= Visvanatha Chakravarti =

Gaudiya Vaishnava acharya (c. 1626–c. 1708)

Vishvanatha Chakravarti Thakur (c. 1626 – c. 1708) was a Gaudiya Vaishnava acharya born in the village of Devagram, which is now in the Murshidabad district of West Bengal, India. His parents were Radhi Sreni brahmanas. He also had two brothers named Rambhadra and Raghunatha.

His initiating guru was Sriyuta Krsnacarana Cakravarti of Saidabad (currently Baharampur), Murshidabad, who was fourth in the line from Narottama Dasa. Visvanatha Chakravarti resided with his guru for many years and composed many books during that time.

His studies of grammar, poetry and rhetoric were completed while he still lived at Nadia. There is a story that he defeated one conquering pandit while he himself was still only a student. From his childhood he was completely indifferent to household life. In order to keep him at home, his father had him married at a very young age. However, he finally renounced family life and came to live at Vrindavana. His family members tried to bring him back but were unsuccessful.
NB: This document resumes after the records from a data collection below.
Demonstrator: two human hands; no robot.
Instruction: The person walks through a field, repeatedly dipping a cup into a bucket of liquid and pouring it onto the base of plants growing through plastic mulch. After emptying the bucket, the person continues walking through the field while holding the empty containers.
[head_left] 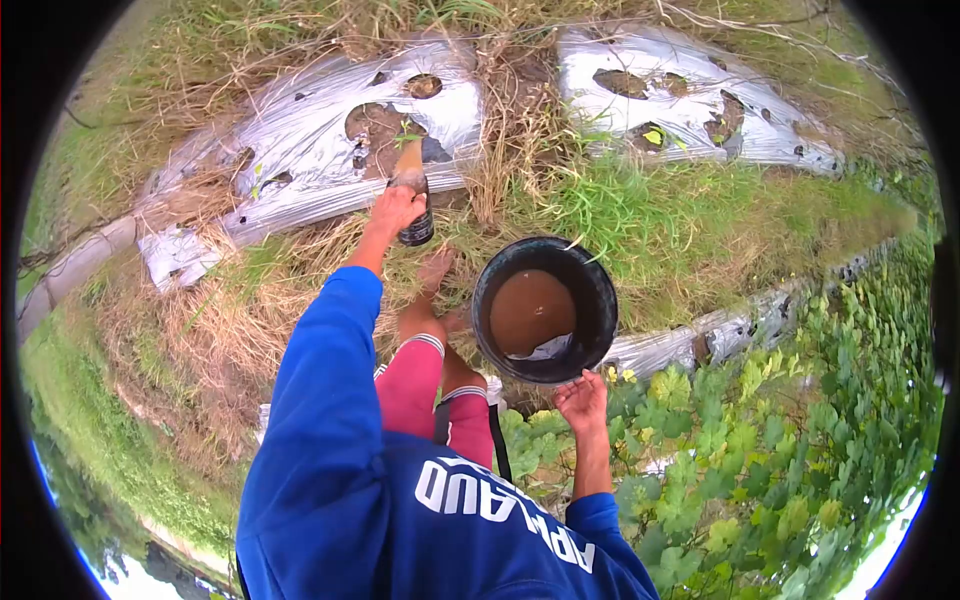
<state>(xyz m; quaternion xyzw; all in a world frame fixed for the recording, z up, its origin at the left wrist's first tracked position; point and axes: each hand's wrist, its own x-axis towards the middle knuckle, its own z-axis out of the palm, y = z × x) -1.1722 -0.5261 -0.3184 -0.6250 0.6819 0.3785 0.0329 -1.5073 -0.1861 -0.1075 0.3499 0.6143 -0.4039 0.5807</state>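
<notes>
My left hand (pixel 395 210) reaches forward and grips a dark bottle (pixel 416 228), tipped toward a torn hole (pixel 372 128) in the silver plastic mulch (pixel 300 130), where a small green seedling (pixel 405 131) stands. My right hand (pixel 583 400) holds a black bucket (pixel 601 300) by its near rim. The bucket carries muddy brown liquid (pixel 528 305) with a pale piece (pixel 548 348) lying at its edge. My bare foot (pixel 435 268) stands on dry grass between bottle and bucket.
A second mulch-covered bed (pixel 690 100) with torn holes and a seedling (pixel 652 137) lies at the far right. Dry grass and green weeds fill the furrow between beds. Dense leafy plants (pixel 780 440) grow on the right. A grey pipe (pixel 75 268) runs along the left.
</notes>
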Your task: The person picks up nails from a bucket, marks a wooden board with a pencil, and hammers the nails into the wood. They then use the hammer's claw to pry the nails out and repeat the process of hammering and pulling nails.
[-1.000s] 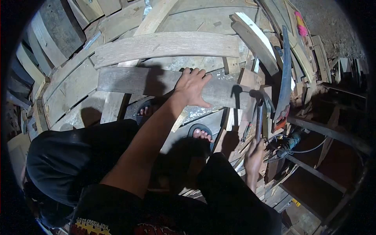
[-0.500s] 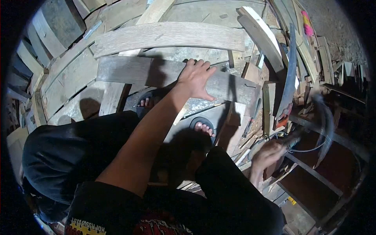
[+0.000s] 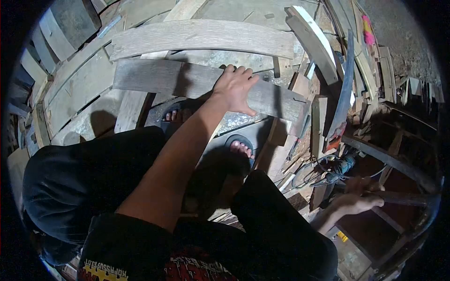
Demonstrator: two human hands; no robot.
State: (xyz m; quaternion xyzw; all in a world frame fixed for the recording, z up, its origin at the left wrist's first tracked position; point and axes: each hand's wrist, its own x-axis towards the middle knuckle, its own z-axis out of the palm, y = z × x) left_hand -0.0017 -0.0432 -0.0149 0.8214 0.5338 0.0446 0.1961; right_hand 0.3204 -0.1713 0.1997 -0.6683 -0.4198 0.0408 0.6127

Sri Chakravarti Thakura took up residence with Mukunda Dasa, who lived in Krishnadasa Kaviraja Gosvami's bhajana kutir at Radha-kunda. There he very intently studied the books and letters of the Gosvamis and composed many commentaries on their writings.

He used to worship a deity named Gokulananda, which is enshrined in Vrindavana. He was also known by the pen name Harivallabha Das, under which he wrote a number of Vaishnava Padavali songs.

He composed the following books on Gaudiya Vaishnava Theology:

- Sri Madhurya Kadambini
- Vraja-riti-cintamani
- Camatkara-candrika
- Prema-samputa
- Gitavali
- Subodhini, a commentary on the Alankara-Kaustabha of Kavi Karnapura
- Ananda-Candrika, a commentary on Ujjvala-Nilamani of Rupa Goswami
- A commentary on the Gopala Tapani Upanishad
- Stavamrta-Lahri
- Sri-Krishna-bhavanamrta-mahakavya
- Sri Bhagavatamrta Kana
- Sri Ujjavala-nilamani-kirana,
- Sri Bhakti-rasamrta-sindhu-bindu, a commentary on the Bhakti-rasamrta-sindhu of Rupa Goswami
- Dana-Keli Kaumudi-tika, a commentary on the Dana-Keli Kaumudi of Rupa Goswami
- Sri Lalita-madhava-nataka-tika, a commentary on the Sanskrit drama Lalita-madhava composed by Rupa Goswami
- Sri Caitanya-caritamrta-tika (incomplete), a commentary on the Chaitanya-charitamrita by Krishnadasa Kaviraja.
- Brahma-Samhita-tika, a commentary of the Brahma Samhita.
- Sarartha-Varsini tika, a commentary of the Bhagavad Gita.
- Sarartha-darsini tika, a commentary on the Tenth Canto of the Srimad Bhagavatam.

He died on the Vasanta-pancami in the month of Magha.